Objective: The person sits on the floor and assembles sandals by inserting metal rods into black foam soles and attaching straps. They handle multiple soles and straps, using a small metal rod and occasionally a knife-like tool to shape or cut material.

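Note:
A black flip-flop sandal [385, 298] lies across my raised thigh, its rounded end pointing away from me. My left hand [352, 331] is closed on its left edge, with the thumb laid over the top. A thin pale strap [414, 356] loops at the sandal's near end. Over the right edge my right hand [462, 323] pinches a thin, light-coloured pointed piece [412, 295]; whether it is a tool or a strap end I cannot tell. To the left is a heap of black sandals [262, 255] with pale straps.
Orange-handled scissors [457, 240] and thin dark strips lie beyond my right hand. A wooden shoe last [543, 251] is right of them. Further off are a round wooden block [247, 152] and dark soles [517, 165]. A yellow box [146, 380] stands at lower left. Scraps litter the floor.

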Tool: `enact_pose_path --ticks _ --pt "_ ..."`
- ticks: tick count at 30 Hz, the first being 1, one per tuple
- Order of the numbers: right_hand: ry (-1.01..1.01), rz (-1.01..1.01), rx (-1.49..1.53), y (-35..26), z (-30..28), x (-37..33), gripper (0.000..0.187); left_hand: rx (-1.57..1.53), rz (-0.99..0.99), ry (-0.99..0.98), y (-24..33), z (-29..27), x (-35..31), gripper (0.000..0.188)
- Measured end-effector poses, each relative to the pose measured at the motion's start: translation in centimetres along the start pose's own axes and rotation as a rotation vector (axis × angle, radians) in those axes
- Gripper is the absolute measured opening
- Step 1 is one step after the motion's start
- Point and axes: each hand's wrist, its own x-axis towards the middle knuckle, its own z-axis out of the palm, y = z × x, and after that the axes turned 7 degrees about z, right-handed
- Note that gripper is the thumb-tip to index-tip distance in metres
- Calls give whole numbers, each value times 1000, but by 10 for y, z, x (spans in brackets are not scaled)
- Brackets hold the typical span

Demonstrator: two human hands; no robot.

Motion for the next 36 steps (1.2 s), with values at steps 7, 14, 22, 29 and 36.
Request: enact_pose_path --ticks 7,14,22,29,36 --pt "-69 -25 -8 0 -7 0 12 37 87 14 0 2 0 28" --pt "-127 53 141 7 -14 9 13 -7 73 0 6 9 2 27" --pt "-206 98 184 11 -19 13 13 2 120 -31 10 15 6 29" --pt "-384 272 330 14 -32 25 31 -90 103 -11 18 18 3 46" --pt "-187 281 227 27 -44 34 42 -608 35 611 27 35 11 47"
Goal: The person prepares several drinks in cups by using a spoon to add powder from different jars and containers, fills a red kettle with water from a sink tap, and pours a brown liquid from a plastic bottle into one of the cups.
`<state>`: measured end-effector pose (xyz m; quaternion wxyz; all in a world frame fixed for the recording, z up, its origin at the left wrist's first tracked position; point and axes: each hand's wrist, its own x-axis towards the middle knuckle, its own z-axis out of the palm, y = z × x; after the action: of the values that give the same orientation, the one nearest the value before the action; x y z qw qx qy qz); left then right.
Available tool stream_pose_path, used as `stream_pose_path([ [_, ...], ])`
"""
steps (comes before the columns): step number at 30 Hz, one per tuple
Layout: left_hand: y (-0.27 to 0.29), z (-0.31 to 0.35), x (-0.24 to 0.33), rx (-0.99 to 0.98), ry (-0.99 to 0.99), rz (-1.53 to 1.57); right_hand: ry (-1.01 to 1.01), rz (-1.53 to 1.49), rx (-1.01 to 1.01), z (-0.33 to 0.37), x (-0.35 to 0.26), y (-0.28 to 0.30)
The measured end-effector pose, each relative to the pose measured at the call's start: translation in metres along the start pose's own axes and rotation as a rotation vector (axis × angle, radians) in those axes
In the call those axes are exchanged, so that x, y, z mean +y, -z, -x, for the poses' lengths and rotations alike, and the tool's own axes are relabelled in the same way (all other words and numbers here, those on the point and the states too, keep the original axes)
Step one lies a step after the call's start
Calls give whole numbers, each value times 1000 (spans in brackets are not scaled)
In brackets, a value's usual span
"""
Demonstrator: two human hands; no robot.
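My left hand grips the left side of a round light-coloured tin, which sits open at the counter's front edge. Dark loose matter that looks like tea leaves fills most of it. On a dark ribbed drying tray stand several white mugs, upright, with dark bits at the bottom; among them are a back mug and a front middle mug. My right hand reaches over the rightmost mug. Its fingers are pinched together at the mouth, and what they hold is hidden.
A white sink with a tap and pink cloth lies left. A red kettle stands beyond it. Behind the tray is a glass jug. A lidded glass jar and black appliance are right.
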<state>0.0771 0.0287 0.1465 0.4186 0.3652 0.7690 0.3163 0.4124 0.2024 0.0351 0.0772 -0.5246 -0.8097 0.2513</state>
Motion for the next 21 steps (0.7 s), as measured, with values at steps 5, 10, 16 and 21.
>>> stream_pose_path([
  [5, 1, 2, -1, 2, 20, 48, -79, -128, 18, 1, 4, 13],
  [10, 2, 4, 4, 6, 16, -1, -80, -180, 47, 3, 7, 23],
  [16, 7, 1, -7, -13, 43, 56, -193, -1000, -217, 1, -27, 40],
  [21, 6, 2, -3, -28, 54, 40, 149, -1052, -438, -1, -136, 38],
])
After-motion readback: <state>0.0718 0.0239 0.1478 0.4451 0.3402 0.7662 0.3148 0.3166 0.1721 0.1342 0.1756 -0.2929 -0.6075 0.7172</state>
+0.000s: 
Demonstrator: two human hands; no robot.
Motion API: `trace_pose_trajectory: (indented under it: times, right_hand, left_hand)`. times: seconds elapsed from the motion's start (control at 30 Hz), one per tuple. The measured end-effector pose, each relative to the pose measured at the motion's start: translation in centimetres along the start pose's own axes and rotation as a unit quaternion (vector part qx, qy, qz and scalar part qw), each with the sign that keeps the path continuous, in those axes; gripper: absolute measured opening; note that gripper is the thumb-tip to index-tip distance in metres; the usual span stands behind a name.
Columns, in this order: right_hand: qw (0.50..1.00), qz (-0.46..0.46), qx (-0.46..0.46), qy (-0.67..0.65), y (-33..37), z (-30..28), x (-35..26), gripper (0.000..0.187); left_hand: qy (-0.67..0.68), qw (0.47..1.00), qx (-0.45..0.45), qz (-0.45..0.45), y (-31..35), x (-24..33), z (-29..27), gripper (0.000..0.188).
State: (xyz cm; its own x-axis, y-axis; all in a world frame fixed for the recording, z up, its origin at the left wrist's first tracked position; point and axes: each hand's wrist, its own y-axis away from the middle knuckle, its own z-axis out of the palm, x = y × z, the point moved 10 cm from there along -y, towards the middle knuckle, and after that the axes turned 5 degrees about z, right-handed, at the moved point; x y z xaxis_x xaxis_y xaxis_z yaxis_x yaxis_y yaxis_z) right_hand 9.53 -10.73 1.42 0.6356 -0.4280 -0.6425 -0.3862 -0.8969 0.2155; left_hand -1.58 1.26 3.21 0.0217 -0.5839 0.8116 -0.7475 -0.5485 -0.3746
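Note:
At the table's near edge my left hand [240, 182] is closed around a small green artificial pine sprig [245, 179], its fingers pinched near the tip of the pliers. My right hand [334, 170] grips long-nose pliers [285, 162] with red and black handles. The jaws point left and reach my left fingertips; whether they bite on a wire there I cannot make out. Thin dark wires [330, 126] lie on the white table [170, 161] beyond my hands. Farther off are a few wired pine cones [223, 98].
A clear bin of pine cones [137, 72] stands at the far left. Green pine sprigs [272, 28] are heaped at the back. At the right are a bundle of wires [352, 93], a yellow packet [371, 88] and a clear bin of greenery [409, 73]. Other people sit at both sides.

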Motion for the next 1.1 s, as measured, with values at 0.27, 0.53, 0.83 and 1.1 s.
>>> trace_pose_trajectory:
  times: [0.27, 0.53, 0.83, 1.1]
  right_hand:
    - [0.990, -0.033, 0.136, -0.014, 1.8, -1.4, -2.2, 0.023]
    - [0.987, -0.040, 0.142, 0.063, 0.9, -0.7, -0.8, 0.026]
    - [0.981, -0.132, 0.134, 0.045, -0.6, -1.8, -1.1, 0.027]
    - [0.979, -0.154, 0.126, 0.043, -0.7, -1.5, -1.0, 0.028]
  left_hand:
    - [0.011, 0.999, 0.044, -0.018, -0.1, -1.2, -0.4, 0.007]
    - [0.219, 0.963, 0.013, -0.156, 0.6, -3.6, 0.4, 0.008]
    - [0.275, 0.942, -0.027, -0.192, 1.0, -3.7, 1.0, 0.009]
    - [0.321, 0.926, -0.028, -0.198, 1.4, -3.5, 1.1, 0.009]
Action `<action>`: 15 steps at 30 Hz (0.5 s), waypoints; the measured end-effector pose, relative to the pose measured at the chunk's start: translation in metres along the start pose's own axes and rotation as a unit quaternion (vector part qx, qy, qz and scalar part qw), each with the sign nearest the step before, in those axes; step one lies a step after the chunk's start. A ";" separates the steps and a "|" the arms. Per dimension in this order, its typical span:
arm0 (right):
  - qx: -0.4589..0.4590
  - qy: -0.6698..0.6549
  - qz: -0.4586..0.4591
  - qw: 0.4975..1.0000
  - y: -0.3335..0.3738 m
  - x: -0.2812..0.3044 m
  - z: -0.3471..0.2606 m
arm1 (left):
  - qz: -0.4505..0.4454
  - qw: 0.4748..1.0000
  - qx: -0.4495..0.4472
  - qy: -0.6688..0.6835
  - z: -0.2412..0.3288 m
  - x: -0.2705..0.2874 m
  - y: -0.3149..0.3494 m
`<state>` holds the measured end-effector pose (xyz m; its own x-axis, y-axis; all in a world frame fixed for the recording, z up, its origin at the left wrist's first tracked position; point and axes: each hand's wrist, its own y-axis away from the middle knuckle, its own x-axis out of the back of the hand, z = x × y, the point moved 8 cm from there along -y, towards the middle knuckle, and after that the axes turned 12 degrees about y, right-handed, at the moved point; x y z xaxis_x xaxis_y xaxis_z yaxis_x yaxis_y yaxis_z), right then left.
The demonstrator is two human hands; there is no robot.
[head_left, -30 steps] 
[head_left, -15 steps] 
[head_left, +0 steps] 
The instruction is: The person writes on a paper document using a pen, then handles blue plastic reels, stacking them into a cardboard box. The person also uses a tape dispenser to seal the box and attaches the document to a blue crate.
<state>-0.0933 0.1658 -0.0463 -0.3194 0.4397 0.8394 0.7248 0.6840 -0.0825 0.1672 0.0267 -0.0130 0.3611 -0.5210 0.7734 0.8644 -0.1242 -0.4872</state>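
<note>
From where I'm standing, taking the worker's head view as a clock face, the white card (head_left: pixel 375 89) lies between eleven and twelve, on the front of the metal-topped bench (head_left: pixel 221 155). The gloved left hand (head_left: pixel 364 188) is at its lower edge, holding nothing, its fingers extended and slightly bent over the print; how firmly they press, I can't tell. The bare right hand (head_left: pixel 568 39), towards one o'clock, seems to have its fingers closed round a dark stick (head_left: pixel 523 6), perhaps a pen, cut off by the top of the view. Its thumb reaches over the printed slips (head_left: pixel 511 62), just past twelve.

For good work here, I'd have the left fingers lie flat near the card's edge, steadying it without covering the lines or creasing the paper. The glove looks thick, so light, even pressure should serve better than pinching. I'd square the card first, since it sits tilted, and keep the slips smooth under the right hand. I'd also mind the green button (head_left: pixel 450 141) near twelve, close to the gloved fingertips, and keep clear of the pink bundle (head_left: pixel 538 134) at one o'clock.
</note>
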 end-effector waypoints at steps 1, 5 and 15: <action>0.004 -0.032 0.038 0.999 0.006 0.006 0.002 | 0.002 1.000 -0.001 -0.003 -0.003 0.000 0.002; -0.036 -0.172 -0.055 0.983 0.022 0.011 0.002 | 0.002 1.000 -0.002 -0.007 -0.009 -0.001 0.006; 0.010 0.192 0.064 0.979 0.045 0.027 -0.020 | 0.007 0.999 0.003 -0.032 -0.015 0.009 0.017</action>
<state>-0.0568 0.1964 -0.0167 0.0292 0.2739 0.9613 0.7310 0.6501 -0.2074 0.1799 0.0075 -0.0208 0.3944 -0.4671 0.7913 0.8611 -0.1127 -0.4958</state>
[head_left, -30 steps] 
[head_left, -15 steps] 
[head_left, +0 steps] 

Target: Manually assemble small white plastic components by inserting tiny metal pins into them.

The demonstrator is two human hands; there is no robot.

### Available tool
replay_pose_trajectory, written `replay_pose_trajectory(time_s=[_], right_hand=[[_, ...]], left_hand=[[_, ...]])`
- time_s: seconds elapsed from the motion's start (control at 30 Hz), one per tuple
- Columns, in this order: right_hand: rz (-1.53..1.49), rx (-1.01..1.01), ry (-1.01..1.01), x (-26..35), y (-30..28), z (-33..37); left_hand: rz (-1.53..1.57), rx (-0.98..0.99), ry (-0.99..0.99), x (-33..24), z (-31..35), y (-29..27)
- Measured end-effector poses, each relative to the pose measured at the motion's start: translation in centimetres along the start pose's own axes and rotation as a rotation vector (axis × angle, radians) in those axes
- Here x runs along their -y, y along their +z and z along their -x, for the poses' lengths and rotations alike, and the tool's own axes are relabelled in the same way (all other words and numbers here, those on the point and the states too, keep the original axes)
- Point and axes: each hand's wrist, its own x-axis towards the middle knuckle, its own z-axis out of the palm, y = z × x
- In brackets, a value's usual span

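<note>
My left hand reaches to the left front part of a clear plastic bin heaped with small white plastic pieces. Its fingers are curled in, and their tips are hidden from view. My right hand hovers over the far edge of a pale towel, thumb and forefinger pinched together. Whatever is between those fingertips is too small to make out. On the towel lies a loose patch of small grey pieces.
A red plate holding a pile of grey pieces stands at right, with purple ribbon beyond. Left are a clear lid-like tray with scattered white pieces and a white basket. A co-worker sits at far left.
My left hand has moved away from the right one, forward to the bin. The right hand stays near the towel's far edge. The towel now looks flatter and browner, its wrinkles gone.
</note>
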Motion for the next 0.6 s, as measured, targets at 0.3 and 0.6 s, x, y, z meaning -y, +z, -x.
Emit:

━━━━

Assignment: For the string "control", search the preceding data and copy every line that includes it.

Answer to this task:
Motion API: `trace_pose_trajectory: (indented under it: times, right_hand, left_hand)`. times: seconds elapsed from the motion's start (control at 30 Hz), one per tuple. The measured end-effector pose, each relative to the pose measured at the motion's start: translation in centimetres along the start pose's own axes and rotation as a unit quaternion (vector part qx, qy, qz and scalar part qw), each with the sign that keeps the path continuous, in those axes; gripper: absolute measured opening; note that gripper is the thumb-tip to index-tip distance in metres; the usual span stands behind a name.
- time_s: seconds elapsed from the motion's start (control at 30 Hz), one per tuple

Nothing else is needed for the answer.